I would like to create a tank that uses tree branches and leaves to simulate an amazon tank and was wondering what type of branches i could use under water. I was thinking about just going around to an oak or maple and breaking off some branches and soaking them for a couple of days? Any tips from anyone who has done this before? and Any tips to anchor them?


----------



## dnrdarryl (Jul 23, 2006)

Plants that grow along the river bank or marsh might be worth trying. Willow, cottonwood, silver maple, alder, larch


----------



## skylsdale (Jun 2, 2004)

I've used all sort of different types, from well-worn pine to cottonwood and stuff that I don't even know what it is. I go along streams and rivers and collect what I already find fallen and whatnot. When water levels get lower in the summer I try to get already waterlogged wood.

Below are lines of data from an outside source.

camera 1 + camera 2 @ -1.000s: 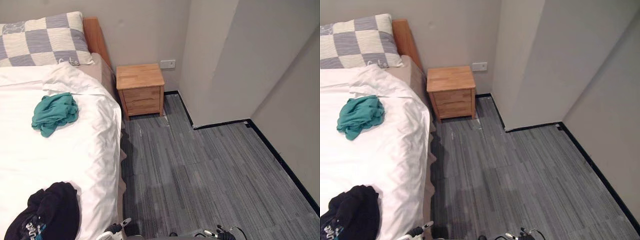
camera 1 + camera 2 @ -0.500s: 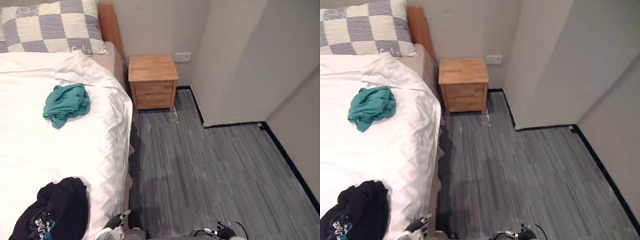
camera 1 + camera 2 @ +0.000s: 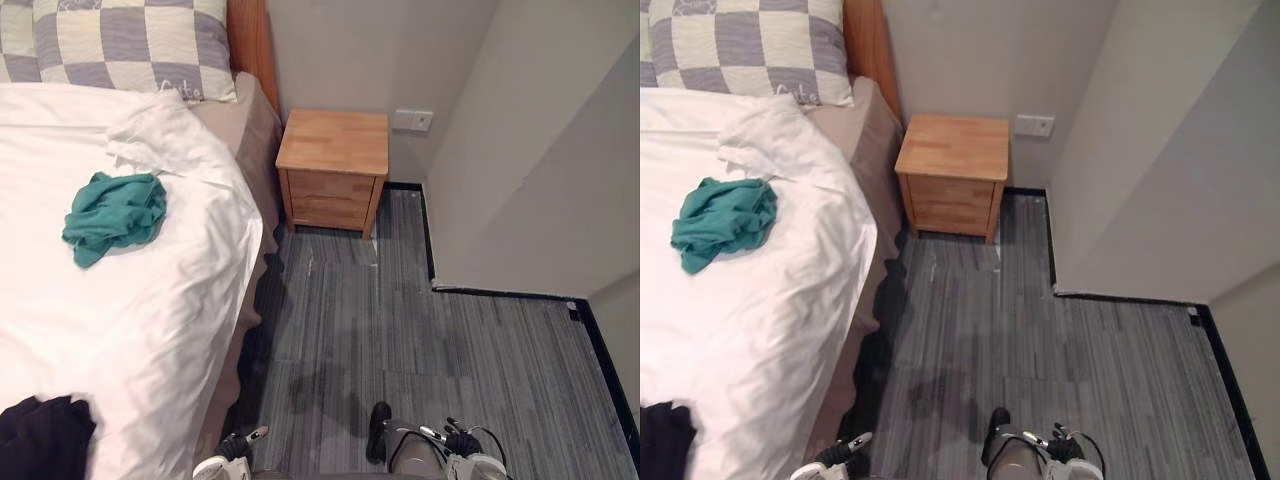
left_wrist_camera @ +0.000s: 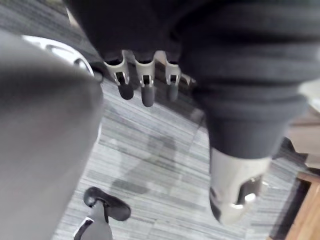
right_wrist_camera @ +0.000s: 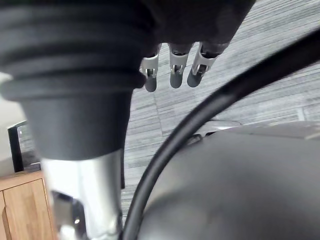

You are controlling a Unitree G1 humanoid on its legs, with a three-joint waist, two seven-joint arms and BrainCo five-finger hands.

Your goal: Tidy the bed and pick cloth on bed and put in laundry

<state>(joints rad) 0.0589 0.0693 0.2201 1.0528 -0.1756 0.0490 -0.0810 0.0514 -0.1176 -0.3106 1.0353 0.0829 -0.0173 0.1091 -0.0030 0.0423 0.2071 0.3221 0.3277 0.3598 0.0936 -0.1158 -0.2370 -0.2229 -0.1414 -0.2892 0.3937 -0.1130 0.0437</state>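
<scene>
Black and crumpled, a dark garment [image 3: 40, 438] lies at the near left of my head view on the white-sheeted bed [image 3: 160, 310], now cut off by the frame. Half a second ago I could see all of it. The whole picture has swung, so my camera moved, not the clothing. Further up the sheet lies the bunched teal cloth [image 3: 112, 212], well apart from the dark garment, and beyond it the grey-and-cream checked pillow [image 3: 120, 45] rests against the headboard.

My left hand [image 4: 146, 85] hangs low beside the mattress edge, fingers straight and loose with nothing in them. To its right stands the small light-wood nightstand [image 3: 333, 170], which has drifted toward the middle of the view. My right hand [image 5: 176, 70] hangs over the grey striped carpet [image 3: 470, 350], equally slack and empty.

I judge that both cloths are untouched and no pick has begun. I need to bring the head back onto the bed before reaching.
</scene>
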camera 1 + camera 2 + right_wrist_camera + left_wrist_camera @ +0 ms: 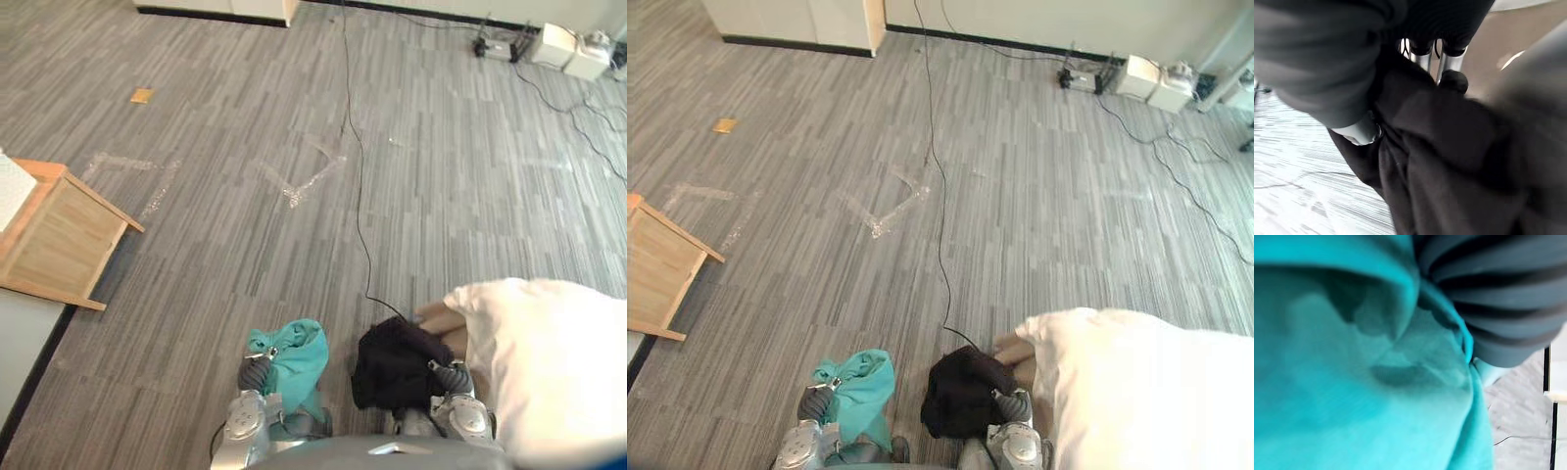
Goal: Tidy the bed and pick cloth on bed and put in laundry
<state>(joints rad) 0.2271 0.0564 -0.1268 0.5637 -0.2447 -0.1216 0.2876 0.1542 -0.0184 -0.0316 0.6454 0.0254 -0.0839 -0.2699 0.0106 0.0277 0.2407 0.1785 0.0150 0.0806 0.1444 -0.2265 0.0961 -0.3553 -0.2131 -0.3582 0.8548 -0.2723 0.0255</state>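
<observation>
A teal cloth (294,357) is bunched in my left hand (257,372) at the bottom of the eye views, just left of centre; its folds (1361,382) cover the left wrist view beside the dark ribbed cover. A black cloth (392,360) is gripped by my right hand (446,377), whose silver fingers (1449,61) curl into the dark fabric (1449,161). Both cloths hang above the grey floor. The bed's white bedding (549,362) lies at the lower right, right beside the black cloth.
A wooden bed frame corner (59,235) stands at the left edge. White boxes and cables (568,49) lie at the far right by the wall. A small orange scrap (142,95) sits on the striped grey carpet (294,176), with tape marks mid-floor.
</observation>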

You'll have to experiment and see what types in your area seem to work best. Check out Xema's recent thread and I posted a pic of a setup I had that runs along the lines of what you're talking about.


----------



## Freerider (Nov 8, 2006)

skylsdale: Your picture is almost exactly what i want to try. I plan on using the tank to grow more java moss but i like the tree branch look. What did you use to secure all those branchs. I hope it is not silcone as that must have taken forever to get it looking right.


----------



## standoyo (Aug 25, 2005)

Did you guys get any BBA issues using tree branches?


----------



## skylsdale (Jun 2, 2004)

Freerider, those branches were of some Red Osier dogwood shrubs that grow along the edges and out over the surface of of streams/rivers here, and spend some time of the year partially submerged. They work great for giving that Amazonian affect of some shallow waterways with shrubs and trees growing out into them.










They are held in there purely by wedging them into the tank: the branches were much longer, but I placed the whole thing in the tank, figured how long the branches needed to be, then cut them and wedged some of the branches underneath the lip/rim of the tank. That was enough to keep it submerged and in place...and that's about the extent to which I go to secure things like this. I'm not into all the siliconing and Great Stuff-ing of everything. There really are only two big pieces in there, and then maybe an individual branch or to that I used to help fill things out.

Depending on what type of wood you use, in the beginning you might get some white fungal coverage on some of the wood as it leaches things out...but eventually that will reside. I've never had it affect any of my fish in a negative way.


----------